Michael Greinecker's answer in that thread contains a proof of the fact that $\mathcal A_2$ is a sigma algebra.
Jisang Yoo's answer in that thread contains a proof of the fact that $\mathcal A_3$ is closed under finite union, but you can easily generalize the proof to show that it is closed under countable union as well.

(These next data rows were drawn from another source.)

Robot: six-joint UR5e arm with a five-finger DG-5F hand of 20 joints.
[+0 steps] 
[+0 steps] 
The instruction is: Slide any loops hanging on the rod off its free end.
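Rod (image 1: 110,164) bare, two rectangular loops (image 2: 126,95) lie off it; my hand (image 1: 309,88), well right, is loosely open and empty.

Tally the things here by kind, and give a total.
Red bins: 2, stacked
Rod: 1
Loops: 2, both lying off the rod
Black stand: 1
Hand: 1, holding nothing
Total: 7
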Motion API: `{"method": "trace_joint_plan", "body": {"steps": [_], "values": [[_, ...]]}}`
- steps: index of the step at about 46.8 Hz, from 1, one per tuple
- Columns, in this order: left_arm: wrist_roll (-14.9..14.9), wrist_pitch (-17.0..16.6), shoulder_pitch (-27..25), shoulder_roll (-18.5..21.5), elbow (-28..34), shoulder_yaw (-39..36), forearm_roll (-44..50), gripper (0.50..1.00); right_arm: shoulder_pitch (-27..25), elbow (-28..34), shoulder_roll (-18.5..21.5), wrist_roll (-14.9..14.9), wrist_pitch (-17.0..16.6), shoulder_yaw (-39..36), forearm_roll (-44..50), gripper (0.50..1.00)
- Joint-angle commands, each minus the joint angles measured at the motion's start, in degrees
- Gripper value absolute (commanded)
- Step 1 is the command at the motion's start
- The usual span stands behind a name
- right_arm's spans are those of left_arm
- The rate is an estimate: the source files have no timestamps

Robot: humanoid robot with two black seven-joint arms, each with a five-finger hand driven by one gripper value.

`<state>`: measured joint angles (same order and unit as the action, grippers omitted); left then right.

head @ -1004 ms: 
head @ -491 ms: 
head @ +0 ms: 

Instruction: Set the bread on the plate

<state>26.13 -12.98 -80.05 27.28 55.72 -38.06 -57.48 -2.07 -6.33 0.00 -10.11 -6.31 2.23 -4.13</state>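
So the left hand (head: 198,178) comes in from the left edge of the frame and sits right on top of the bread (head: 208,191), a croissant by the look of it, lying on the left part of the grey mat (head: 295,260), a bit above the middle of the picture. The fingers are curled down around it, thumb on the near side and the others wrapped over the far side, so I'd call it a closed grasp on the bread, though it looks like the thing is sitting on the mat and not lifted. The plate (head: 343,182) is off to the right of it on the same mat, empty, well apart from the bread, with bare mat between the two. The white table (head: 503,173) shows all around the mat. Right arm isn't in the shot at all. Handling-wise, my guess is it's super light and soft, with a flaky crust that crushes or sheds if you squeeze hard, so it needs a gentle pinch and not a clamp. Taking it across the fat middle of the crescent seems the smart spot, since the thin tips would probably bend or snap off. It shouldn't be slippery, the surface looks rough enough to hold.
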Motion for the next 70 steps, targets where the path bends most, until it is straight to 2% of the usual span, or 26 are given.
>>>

As for how to prove that $\mathcal A_1$ is closed under countable union, let $(A_i)$ be a sequence of elements in $\mathcal A_1$. For each $i$, there are $A_i'$ and $A_i''$ in $\mathcal A$ that approximate $A_i$ from below and above in the sense that $A_i' \subset A_i \subset A_i''$ and $\mu(A_i'' \setminus A_i') = 0$.
You'd expect that the union $\bigcup_i A_i$ would be approximated by $\bigcup_i A_i'$ and $\bigcup_i A_i''$ in the same sense. Is it true that $\mu(\bigcup_i A_i'' \setminus \bigcup_i A_i') = 0$ holds? Yes because the final total exception set $\bigcup_i A_i'' \setminus \bigcup_i A_i'$ must be covered by the union of the exception sets we started with, namely $A_i'' \setminus A_i'$, but these are null sets.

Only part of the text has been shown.